Il Catalogo dei viventi 2007, 6 luglio 2011
FABRIS
Enrico Asiago (Vicenza) 5 ottobre 1981. Pattinatore su ghiaccio. Medaglia d’oro nei 1500 metri e nell’inseguimento a squadre e bronzo nei 5000 alle Olimpiadi di Torino 2006 • «Un fenomeno, capace di eseguire 3000 piegamenti sulle gambe con 50 chili sulle
spalle. Sarebbe stato campione anche in bici, nel mezzofondo: ha gambe
spaventose» (Ottavio Cinquanta) • «Enrico è fatto a freccia, ha una faccia con la punta davanti: il resto del corpo la
segue. La tremenda semplicità del suo gesto tecnico forse gli assomiglia. Semplice filare nel vento
ghiacciato, lasciando una scia silenziosa.
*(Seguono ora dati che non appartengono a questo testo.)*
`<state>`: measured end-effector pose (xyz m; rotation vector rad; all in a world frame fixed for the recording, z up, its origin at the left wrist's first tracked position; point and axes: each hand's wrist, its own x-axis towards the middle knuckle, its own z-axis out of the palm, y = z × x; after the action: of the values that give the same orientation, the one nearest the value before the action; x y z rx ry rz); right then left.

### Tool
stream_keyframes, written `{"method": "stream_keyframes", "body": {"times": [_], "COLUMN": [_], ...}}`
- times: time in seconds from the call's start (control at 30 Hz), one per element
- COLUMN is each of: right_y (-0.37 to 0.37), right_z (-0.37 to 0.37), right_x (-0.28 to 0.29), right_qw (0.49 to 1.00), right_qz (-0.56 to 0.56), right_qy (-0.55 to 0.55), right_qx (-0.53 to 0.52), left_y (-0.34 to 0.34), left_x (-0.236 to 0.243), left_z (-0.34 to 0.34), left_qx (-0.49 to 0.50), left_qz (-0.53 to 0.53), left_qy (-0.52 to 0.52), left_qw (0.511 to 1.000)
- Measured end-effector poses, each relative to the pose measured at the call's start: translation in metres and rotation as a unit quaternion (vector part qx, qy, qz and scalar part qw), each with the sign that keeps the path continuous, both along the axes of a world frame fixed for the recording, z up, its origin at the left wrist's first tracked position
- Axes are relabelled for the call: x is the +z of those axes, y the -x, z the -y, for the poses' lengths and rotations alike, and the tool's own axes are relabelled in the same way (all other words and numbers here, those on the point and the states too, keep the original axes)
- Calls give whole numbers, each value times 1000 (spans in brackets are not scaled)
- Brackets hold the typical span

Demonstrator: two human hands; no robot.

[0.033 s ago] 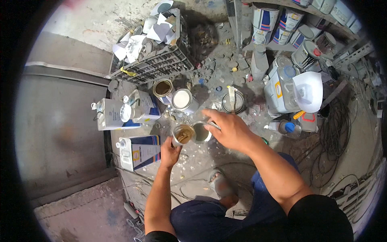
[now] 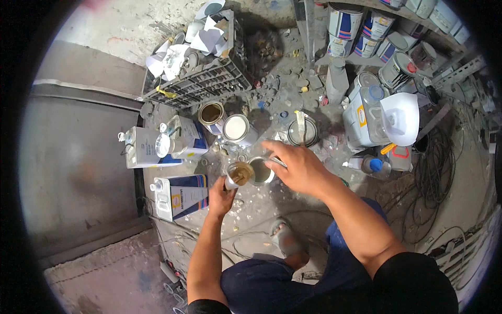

Semplice avere un papà infermiere che si chiama Valerio e una mamma che sontuosamente si chiama
Bertilla, più una nonna Luigia che prepara le torte. Semplice partire piano e poi recuperare,
recuperare. Semplice è restare sereni (“Sereno, sì, io sono un perfezionista sereno”). Si mette le prime lame sotto i piedi a sei anni, e dopo un po’ si accorge che il passo allungato e regolare può dare persino più emozione della velocità in faccia, così molla lo short track (dove si gira in tondo, tutti contro tutti) e sceglie il
pattinaggio su pista lunga. Partendo piano, arrivando forte. Il gesto preteso
dal suo sport diventa il metronomo anche per il resto, o forse lo era già. Studiare, suonare la chitarra, ascoltare i discorsi dello zio prete, don
Romeo, parroco di Roana, Vicenza, che detto così sembra un buco nel bosco, invece è qualcosa di molto più grande rispetto alla contrada Toccoli. Semplice allenarsi tutti i giorni per
tante ore su un millimetro virgola due di lama, semplice preferire la compagnia
non dell’avversario diretto da guardare in faccia, da superare, magari da maltrattare, ma
del cronometro che invece è lui che ti guarda e ti misura, e ti dice se stai arrivando o se viaggi in
ritardo. Ecco, un giorno Enrico Fabris decise di fare i conti col tempo, unità assoluta ma divisa in tanti piccoli, normali, semplici pezzi. Lì dentro, Enrico Fabris ha cominciato a pattinare e non si è fermato più» (Maurizio Crosetti).